MultiChoice lists on the JSE

27th February 2019 By: Natasha Odendaal - Creamer Media Senior Deputy Editor

Multichannel digital satellite and pay-television (TV) giant MultiChoice Group (MCG) on Wednesday listed on the JSE’s main board, and slotted into the top 40, with an opening share price of R95.50.

The listing, which was the first at the JSE for this year, followed afetr parent company Naspers decided last year to list its video entertainment business separately and simultaneously unbundle the shares in this business to its shareholders.

MCG comprises MultiChoice South Africa, MultiChoice Africa, Showmax Africa and Irdeto, with Phuthuma Nathi shareholders allocated an additional 5% stake in MultiChoice South Africa for no consideration.

This bumps Phuthuma Nathi’s indirect interest in the subsidiary from 20% to 25%, resulting in a 25% increase in dividend flows.

This is expected to deliver long-term benefits to 90 000 individual and institutional broad-based black economic empowerment (BBBEE) shareholders, with a return on investment of about 17 times since inception.

In a 2006 BBBEE deal, Naspers had facilitated, structured and funded the sale of a 20% interest in MultiChoice South Africa to black investors through Phuthuma Nathi.

MCG joins five companies listed in the media sector on the JSE, which prior to the MCG listing, contributed 9% to the total R1.39-trillion market capitalisation of the JSE.

“Today’s listing is an important milestone in our exciting journey of growth.

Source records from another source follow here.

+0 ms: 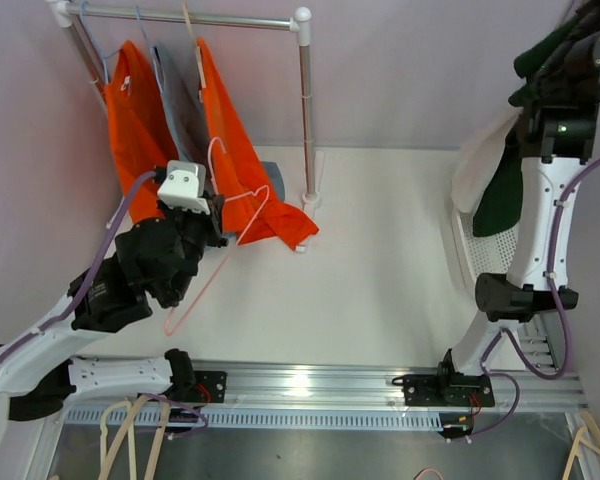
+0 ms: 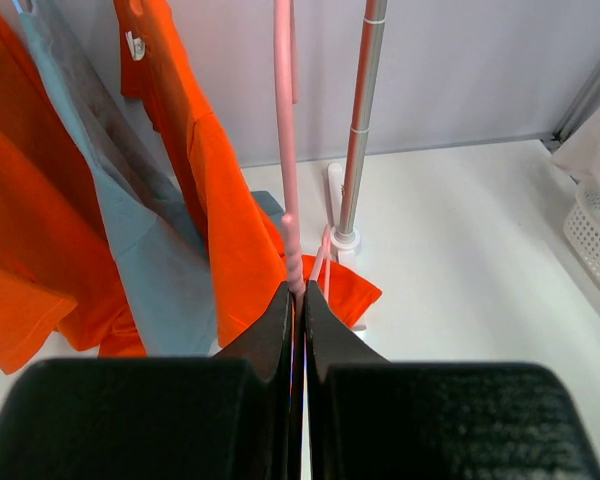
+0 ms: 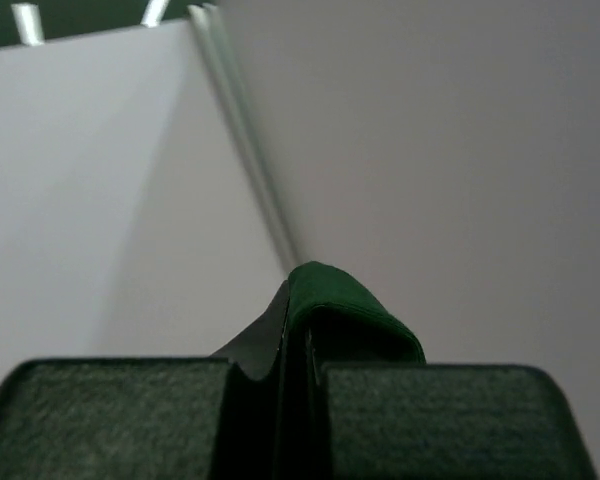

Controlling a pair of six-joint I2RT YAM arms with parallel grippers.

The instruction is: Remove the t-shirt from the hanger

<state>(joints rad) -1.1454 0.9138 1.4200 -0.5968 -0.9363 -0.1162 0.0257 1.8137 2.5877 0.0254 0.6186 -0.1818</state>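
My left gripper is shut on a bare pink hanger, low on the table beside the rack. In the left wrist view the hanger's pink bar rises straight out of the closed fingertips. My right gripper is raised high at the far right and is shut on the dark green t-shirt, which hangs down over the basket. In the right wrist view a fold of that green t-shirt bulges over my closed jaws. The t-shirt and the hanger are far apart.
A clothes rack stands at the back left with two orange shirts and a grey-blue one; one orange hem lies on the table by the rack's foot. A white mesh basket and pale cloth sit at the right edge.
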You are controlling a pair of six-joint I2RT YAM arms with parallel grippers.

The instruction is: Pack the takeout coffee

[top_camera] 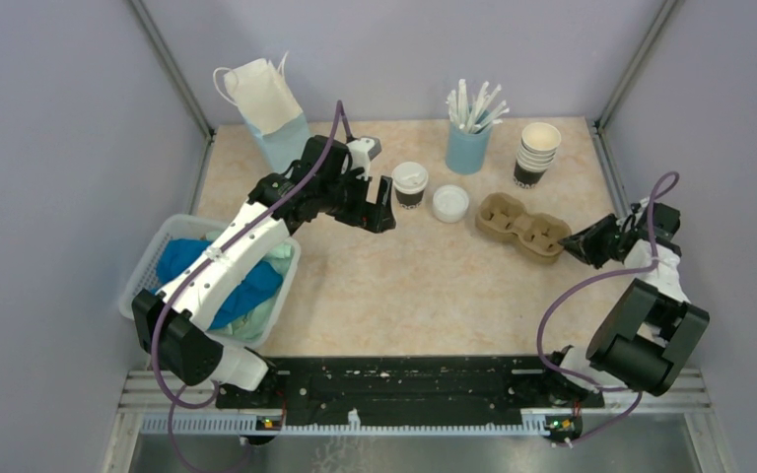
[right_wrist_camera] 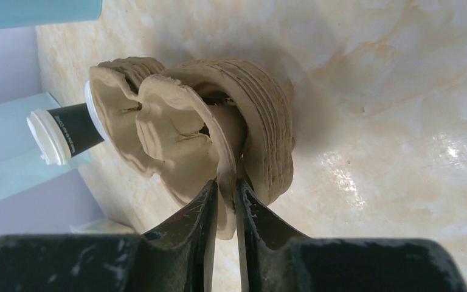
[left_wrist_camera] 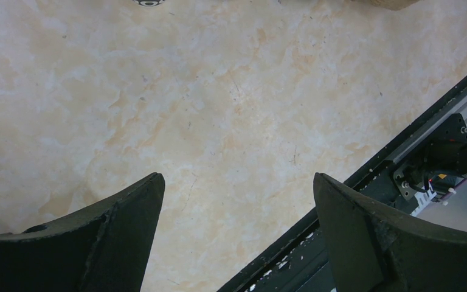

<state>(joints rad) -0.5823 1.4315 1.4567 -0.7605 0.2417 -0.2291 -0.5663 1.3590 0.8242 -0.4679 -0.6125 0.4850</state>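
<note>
Pulp carrier [top_camera: 522,227] sits empty toward the right edge of the table [top_camera: 404,296], rim pinched by the right pincer [right_wrist_camera: 226,188], while the takeout coffee [top_camera: 410,185] stands unpacked near the far edge, just beside the spread, empty left pincer [top_camera: 382,205].

The left arm [top_camera: 222,261] rises from its base at the table's near left corner and stretches toward the far middle, wrist turned so that the left gripper [top_camera: 382,202] points to the right, above the tabletop. Its jaws stand wide apart with nothing between them. The right arm [top_camera: 651,335] folds sharply at the elbow by the right edge. The right gripper [right_wrist_camera: 225,182] points left, its fingertips [right_wrist_camera: 210,191] nearly together, pinching the rim of a pulp carrier [right_wrist_camera: 267,140].
</note>
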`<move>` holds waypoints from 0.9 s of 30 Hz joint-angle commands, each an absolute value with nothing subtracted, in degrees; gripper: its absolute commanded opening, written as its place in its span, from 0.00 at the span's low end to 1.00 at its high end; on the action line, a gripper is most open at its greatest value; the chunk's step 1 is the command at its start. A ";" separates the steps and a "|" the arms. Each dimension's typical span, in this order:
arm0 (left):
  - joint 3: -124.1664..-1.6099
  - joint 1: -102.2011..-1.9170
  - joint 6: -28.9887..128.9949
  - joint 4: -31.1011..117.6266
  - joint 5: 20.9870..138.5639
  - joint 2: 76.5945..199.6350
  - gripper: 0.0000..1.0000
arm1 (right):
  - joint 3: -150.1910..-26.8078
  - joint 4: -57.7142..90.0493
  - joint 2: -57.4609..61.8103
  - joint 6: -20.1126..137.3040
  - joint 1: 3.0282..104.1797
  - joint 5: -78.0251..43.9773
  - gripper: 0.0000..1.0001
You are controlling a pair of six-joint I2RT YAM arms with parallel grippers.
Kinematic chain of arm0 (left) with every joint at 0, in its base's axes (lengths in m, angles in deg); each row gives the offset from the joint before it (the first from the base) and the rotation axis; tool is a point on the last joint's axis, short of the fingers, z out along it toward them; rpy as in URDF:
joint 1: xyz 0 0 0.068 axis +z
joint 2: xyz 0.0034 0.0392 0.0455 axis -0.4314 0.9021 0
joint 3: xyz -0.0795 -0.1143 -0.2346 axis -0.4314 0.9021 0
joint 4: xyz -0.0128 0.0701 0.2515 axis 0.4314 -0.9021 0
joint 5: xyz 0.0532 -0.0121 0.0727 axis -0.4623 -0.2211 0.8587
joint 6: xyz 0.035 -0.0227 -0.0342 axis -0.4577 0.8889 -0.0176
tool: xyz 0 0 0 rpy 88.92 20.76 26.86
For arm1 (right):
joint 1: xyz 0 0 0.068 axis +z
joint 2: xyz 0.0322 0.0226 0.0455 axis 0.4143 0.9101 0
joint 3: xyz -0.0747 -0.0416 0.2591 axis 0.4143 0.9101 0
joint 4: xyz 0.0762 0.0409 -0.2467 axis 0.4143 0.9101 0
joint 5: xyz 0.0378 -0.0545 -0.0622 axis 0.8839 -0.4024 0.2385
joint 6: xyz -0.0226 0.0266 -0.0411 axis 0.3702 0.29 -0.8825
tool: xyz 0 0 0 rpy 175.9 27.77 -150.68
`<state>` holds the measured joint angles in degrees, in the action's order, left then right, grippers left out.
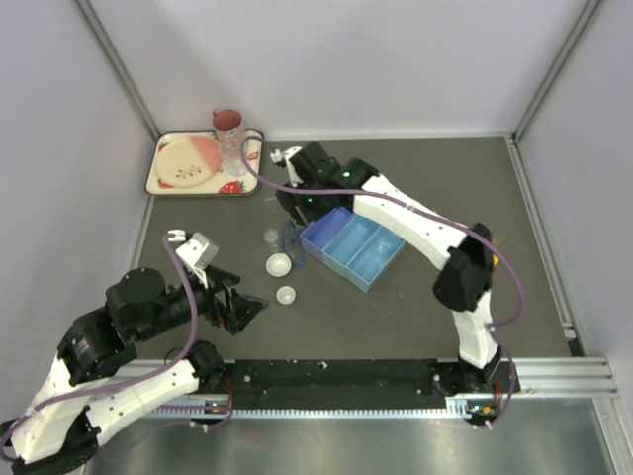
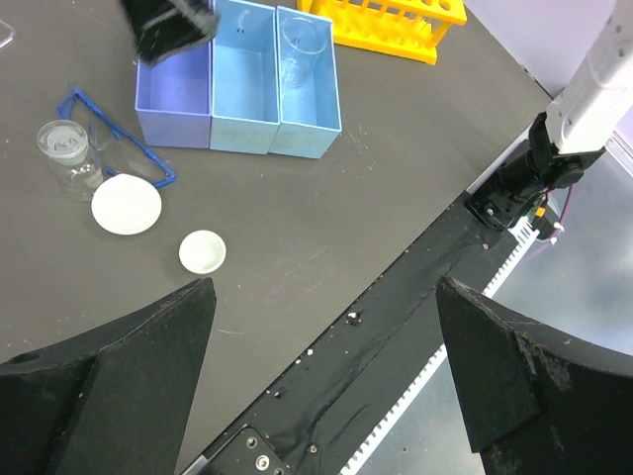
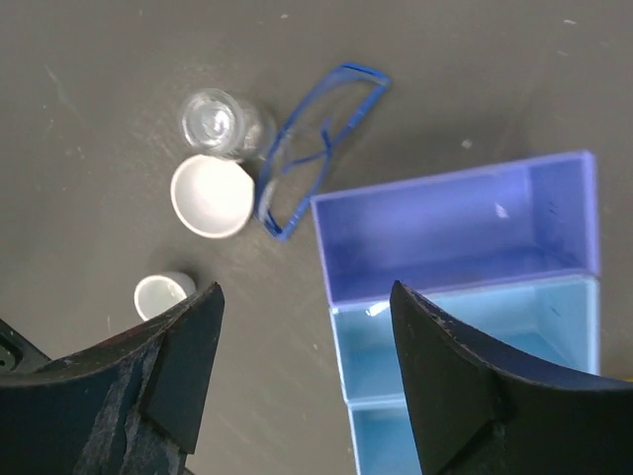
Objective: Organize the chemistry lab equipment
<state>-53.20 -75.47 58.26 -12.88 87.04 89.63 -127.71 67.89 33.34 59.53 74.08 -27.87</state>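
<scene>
The blue divided tray lies mid-table, also in the left wrist view and right wrist view. Left of it lie the blue-rimmed goggles, a small clear beaker, and two white dishes, one larger and one smaller. A clear glass piece lies in the tray's end compartment. The yellow rack stands behind the tray. My right gripper hangs open and empty over the tray's purple end. My left gripper is open and empty near the front edge.
A cream strawberry-patterned tray with a pink-and-cream plate, a pink mug and a clear tumbler sits at the far left corner. A black strip runs along the near edge. White walls enclose the table. The right arm's base stands near that edge.
</scene>
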 commanded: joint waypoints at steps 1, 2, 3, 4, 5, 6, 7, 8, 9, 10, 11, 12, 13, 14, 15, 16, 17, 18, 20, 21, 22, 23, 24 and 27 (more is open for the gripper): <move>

As one of the fastest-growing pay-TV broadcast providers globally, our strong financial position at listing is backed by attractive long-term growth opportunities in both subscriber numbers and revenue,” said MCG CEO Calvo Mawela.

He added that MCG had a highly cash generative core with no financial debt.

MCG currently has an entertainment and sport content subscriber base of 14-million across 50 African markets – with the potential of growing this to 40-million as the business on the continent stabilises.

“There is meaningful scope to drive up pay-TV penetration in the rest of Africa in the mid- to mass-market, while the connected video services represent a fast-growing, longer-term opportunity.”